Dans un monde où tout nous presse, nous sommes de plus en plus rebelles à l’attente, de plus en plus étrangers au rythme de maturation des choses. On finit par en oublier que rien ne s’accomplit dans l’instant, à commencer par une naissance… La patience est indispensable au parent, à l’éducateur, elle est essentielle dans tout apprentissage. Elle permet de mûrir les décisions, les résolutions. Elle aide aussi à mieux vivre les efforts, les imprévus, les déconvenues de l’existence et ses grandes souffrances, comme la maladie ou le deuil. Elle laisse au temps sa chance, celle d’accomplir son oeuvre de maturation naturelle. Il est toutefois des circonstances qui réclament autre chose que d’attendre patiemment que le temps les fasse changer… Sans impatience, sans révolte, sans lutte contre l’inacceptable, que serions-nous aujourd’hui ? La patience a ses faiblesses… La patience est une force capable de « déplacer des montagnes », mais, à un certain degré d’excès, elle peut devenir un véritable facteur d’inertie. Lorsqu’elle conduit, par exemple, un individu ou un peuple opprimés à ne plus oser espérer que leur destin puisse évoluer. Est-ce une force que de tout accepter sans broncher ? Cette patience-là ne mène pas à une quelconque amélioration. Au contraire, elle en empêche la venue. Les stratégies totalitaires ont bien compris comment tirer avantage de cette forme de patience et comment l’imposer par l’oppression, pour faire accepter les formes les plus dégradantes d’existence. Impatience et rébellion deviennent alors indispensables pour réveiller, secouer le cours figé des choses, mettre en lumière et bousculer ce qui, depuis longtemps, était inacceptable.
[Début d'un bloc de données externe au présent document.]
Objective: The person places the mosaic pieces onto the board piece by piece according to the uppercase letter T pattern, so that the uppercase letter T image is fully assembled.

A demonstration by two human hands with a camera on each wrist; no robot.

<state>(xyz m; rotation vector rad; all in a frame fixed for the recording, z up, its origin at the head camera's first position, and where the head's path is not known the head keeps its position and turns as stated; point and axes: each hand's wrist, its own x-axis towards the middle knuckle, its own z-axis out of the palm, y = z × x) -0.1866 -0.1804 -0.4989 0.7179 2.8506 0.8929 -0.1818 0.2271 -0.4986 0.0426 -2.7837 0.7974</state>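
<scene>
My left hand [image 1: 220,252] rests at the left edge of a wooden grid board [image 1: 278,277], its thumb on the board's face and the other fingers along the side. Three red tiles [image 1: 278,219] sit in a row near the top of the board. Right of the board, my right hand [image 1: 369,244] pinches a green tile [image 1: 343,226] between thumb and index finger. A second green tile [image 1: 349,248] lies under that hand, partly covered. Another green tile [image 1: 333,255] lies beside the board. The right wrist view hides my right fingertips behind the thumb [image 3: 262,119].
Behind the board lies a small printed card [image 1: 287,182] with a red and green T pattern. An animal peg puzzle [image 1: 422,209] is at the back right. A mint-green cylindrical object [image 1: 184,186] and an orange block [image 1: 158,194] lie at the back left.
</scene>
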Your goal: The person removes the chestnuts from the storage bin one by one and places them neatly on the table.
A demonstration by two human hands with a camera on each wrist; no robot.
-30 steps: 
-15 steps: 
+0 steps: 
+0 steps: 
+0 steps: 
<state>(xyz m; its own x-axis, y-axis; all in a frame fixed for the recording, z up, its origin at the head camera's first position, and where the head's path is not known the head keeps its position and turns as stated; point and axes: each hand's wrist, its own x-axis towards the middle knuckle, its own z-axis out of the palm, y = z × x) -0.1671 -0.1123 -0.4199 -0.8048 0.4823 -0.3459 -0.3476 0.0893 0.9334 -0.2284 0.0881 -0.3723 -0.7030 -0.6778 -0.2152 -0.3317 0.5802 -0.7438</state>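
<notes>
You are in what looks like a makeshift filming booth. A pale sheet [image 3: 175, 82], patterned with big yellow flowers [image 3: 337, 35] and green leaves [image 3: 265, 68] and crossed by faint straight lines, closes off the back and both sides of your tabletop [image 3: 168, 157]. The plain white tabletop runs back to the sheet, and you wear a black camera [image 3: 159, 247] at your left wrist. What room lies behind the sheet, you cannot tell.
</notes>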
Du bon usage de la patience et de l’impatience
Sans un minimum de patience, la vie devient intolérable et nous n’obtenons rien d’important. Mais, pour rester une force, la patience doit être habitée d’un espoir, d’une promesse en un futur meilleur. Sans horizon et sans limites, elle se fige dans la résignation et l’attentisme stérile. Si rien ne se fait sans temps, rien ne se fait non plus sans décision et action, qui permettent de rompre avec ce que nous ne voulons plus accepter. Patience et impatience ne sont dommageables que dans leurs excès, quand patience rime avec passivité et impatience avec violence et avidité. Elles nous sont toutes deux indispensables, la première pour nous aider à ne pas nous laisser démonter par les difficultés, la seconde pour nous pousser à nous défendre face aux situations qui nous sont nuisibles.